### Assigned task:
All lines from the entries below that contain the string "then" should be copied out.

### Entries supplied:
Segment Open
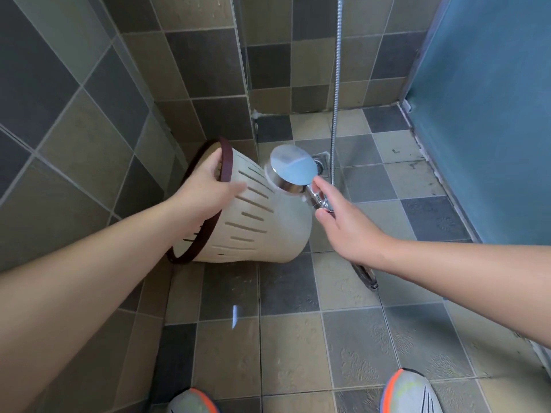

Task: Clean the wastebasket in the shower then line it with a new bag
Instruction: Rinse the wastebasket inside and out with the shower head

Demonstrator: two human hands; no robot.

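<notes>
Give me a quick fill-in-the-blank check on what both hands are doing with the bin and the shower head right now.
1. The left hand grips the cream slotted plastic wastebasket at its dark ____ rim.
2. The wastebasket is tipped on its ____, not upright.
3. The right hand touches the handle of the round chrome ____.
4. A ribbed metal ____ hangs down along the tiled wall.

Missing words: brown; side; shower head; hose
</notes>
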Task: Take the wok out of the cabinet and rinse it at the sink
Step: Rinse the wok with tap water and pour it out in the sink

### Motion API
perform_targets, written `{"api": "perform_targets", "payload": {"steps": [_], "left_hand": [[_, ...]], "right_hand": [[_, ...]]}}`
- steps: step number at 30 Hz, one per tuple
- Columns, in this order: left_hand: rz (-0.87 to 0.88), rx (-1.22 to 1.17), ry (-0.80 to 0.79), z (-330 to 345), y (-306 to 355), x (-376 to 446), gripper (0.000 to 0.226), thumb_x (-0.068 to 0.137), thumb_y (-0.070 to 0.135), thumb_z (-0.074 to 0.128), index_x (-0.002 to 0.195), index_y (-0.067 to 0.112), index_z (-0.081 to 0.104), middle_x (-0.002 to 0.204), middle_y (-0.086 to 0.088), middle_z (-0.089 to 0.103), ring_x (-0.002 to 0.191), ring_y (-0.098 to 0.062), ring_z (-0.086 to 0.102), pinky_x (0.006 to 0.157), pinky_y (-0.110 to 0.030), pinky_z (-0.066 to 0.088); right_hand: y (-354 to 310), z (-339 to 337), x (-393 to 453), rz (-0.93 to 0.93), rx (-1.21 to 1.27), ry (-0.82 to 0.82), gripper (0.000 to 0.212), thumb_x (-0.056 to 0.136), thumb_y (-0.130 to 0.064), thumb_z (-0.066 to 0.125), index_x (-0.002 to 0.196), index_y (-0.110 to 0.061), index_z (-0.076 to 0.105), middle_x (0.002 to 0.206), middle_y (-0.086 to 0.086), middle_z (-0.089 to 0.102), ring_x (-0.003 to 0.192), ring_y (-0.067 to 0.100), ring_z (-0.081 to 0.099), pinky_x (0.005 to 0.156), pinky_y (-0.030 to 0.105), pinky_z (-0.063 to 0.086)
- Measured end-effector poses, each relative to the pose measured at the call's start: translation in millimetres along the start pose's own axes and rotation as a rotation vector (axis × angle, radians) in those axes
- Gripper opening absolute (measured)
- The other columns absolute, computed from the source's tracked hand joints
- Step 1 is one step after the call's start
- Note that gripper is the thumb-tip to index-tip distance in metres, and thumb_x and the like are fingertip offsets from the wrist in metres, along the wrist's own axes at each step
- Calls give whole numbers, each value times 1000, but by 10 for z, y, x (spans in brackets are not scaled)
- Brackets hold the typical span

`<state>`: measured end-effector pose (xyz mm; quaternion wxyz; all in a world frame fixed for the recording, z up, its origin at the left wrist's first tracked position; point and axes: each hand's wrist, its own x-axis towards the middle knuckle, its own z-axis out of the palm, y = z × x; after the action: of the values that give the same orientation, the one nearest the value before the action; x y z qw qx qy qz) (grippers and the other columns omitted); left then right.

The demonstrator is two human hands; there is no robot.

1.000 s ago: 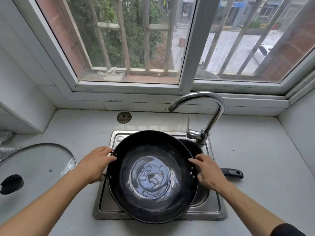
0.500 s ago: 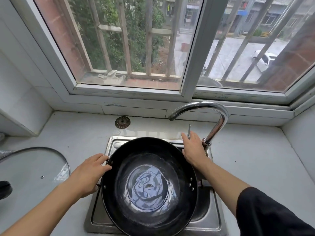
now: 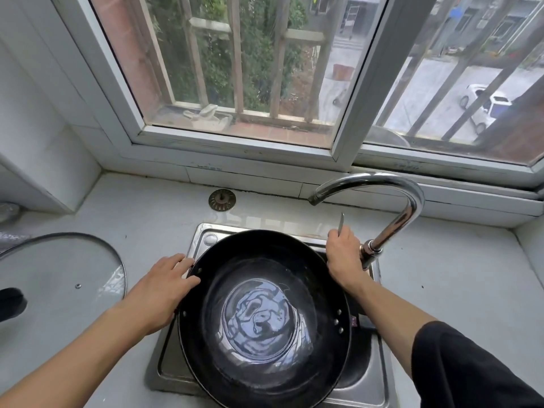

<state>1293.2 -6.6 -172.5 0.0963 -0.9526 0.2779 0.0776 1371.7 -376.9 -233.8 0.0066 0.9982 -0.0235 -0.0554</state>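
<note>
1. No brand, label or readable writing shows on any item; a small reddish tag near the wok's right-side rivets is too small to read.
2. The wok (image 3: pixel 265 319) sits over the sink (image 3: pixel 365 390), which is set into the middle of the table (image 3: pixel 441 290), nearer its front edge. The wok covers most of the basin, and a shallow pool of water lies in its bottom.
3. The left hand (image 3: pixel 160 290) lies against the wok's left rim, fingers loosely curled over the edge by the rivets and touching the metal; whether it grips a side handle there cannot be told.
4. The right hand (image 3: pixel 343 257) is just behind the wok's far-right rim, closed around the lever (image 3: pixel 341 222) of the faucet (image 3: pixel 391 207), the thin metal tip sticking up above the fingers.
5. The wok is round, wide and shallow, dark and matte, with pale rivets on both sides. The sink is brushed steel and rectangular.
6. The faucet is polished chrome, an arched gooseneck rising from the sink's right back corner, its spout pointing down behind the wok.
7. A round metal sink strainer (image 3: pixel 222 199) lies on the table near the back edge, well apart from the wok.
8. A glass lid (image 3: pixel 61 275) with a dark knob lies flat by the table's left edge.
9. The table is pale, smooth stone with a dull sheen.
</note>
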Motion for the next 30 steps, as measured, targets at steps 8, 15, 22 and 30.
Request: {"api": "perform_targets", "payload": {"steps": [8, 15, 22, 30], "left_hand": [[-84, -98, -135, 41, 52, -4, 64, 75, 4, 55, 135, 26, 50, 154, -8, 29, 143, -34, 19, 116, -40, 23], [-99, -127, -145, 71, 52, 15, 65, 79, 5, 53, 140, 28, 44, 158, -5, 20, 146, -31, 10, 119, -39, 16], [-78, -141, -75, 70, 44, -5, 63, 66, -2, 64, 125, 19, 62, 146, -14, 44, 137, -39, 35, 110, -45, 36], [-92, -140, -111, 104, 37, 18, 65, 73, 4, 60, 134, 25, 52, 154, -8, 31, 143, -34, 21, 116, -40, 25]], "right_hand": [[5, -3, -13, -69, -82, -12, 36, 76, 12, 49, 109, -4, 51, 113, 16, 48, 101, 33, 47, 81, 38, 35], [13, 17, -7, -94, -90, 4, 37, 73, 13, 52, 104, -6, 51, 109, 14, 49, 97, 31, 47, 79, 36, 35], [33, 52, 9, -101, -72, 31, 32, 75, 13, 52, 101, -6, 53, 106, 15, 50, 94, 32, 47, 77, 37, 34], [82, 85, 4, -118, -38, 46, 32, 75, 14, 53, 100, -5, 55, 107, 16, 50, 95, 32, 47, 80, 37, 38]]}}
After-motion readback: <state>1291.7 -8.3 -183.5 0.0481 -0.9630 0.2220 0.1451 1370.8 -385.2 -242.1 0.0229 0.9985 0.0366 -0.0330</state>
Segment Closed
### Solution for this exercise:
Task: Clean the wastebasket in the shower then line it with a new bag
`<state>`: measured end-effector pose (xyz mm; quaternion wxyz; all in a world frame fixed for the recording, z up, its origin at the left wrist's first tracked position; point and axes: each hand's wrist, its own x-axis towards the middle knuckle, its own z-axis out of the palm, y = z × x; after the action: of the values that give the same orientation, the one nearest the value before the action; x y z qw qx qy qz) (grippers and the other columns omitted); left then right.

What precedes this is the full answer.